Domestic team information
- 1900–1914: Somerset
- First-class debut: 28 June 1900 Somerset v Yorkshire
- Last First-class: 1 September 1914 Somerset v Essex

Career statistics
| Competition | First-class |
| Matches | 38 |
| Runs scored | 1,000 |
| Batting average | 15.62 |
| 100s/50s | 1/1 |
| Top score | 110 |
| Catches/stumpings | 10/– |
- Source: CricketArchive, 4 July 2010

= Bill Hyman =

English cricketer

William Hyman (7 March 1875 – 11 February 1959) played first-class cricket for Somerset from 1900 to 1914. He was born at Radstock, Somerset and died at Mount Charles, St Austell, Cornwall.

==Cricket career==
Hyman was a right-handed middle order batsman who was renowned in club cricket as a hitter.
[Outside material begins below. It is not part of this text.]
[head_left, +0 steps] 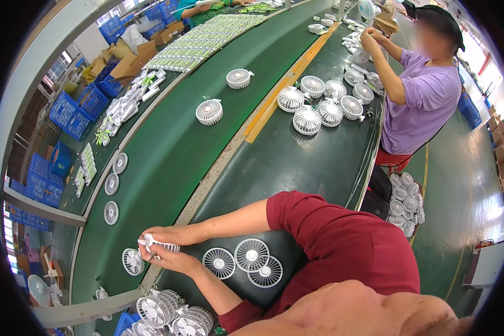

He played for the first few years of his first-class cricket career as an occasional amateur player, but in the final years, from 1912 to 1914, he turned professional and played for Somerset much more frequently.

Hyman made his debut for Somerset in the same 1900 match against Yorkshire at Dewsbury that saw the debut of A. E. Bailey, but after that every other match of the small number that he played for the county up to August 1912 was held at Bath, where he also played his club cricket. In none of these first-class matches did Hyman make much impact: until 1912, his highest score was less than 20.

His renown rested much more firmly on his club cricket career and on one particular match between Bath and Thornbury Cricket Club at the Thornbury ground in 1902. In that match, Hyman made an unbeaten 359 out of a Bath total of 466 for six wickets, with 32 sixes off the lob bowling of E. M. Grace, the elder brother of W. G. Grace and himself a Test player (though by now 60 years of age). He hit 62 runs from two consecutive overs of bowling from Grace. Other Thornbury bowlers that day included Gloucestershire first-class players Edward Spry and Arthur Paish. "Some say that it took him 110 minutes, others that it was a good deal less," says the account in Somerset's history.

Hyman was not able to reproduce this form in first-class cricket but from August 1912 and through the next two first-class seasons, he played pretty regularly as a professional batsman for Somerset, though the move had limited success. In 1913, he played an innings of 110 in the match against Sussex at Bath, and shared in a second-wicket partnership of 159 with Peter Randall Johnson. But this was his only score above 50 in the season and his batting average was just 17.

The following season, 1914, was no more successful and Hyman had only one good match, a game against Hampshire in August 1914 in which he scored 60 and 34, the first of these innings being his only score of 50 or more in the season. When cricket was suspended for the First World War at the end of the 1914 season, Hyman's cricket career came to an end.

==Outside cricket==
Hyman was also a football player and appeared alongside three of his brothers for the local Radstock Town F.C. team, as well as playing for Bath City F.C. and the Somerset county football side.

His cousin Ernest Hyman was a footballer who died from injuries sustained while playing for Yeovil Town.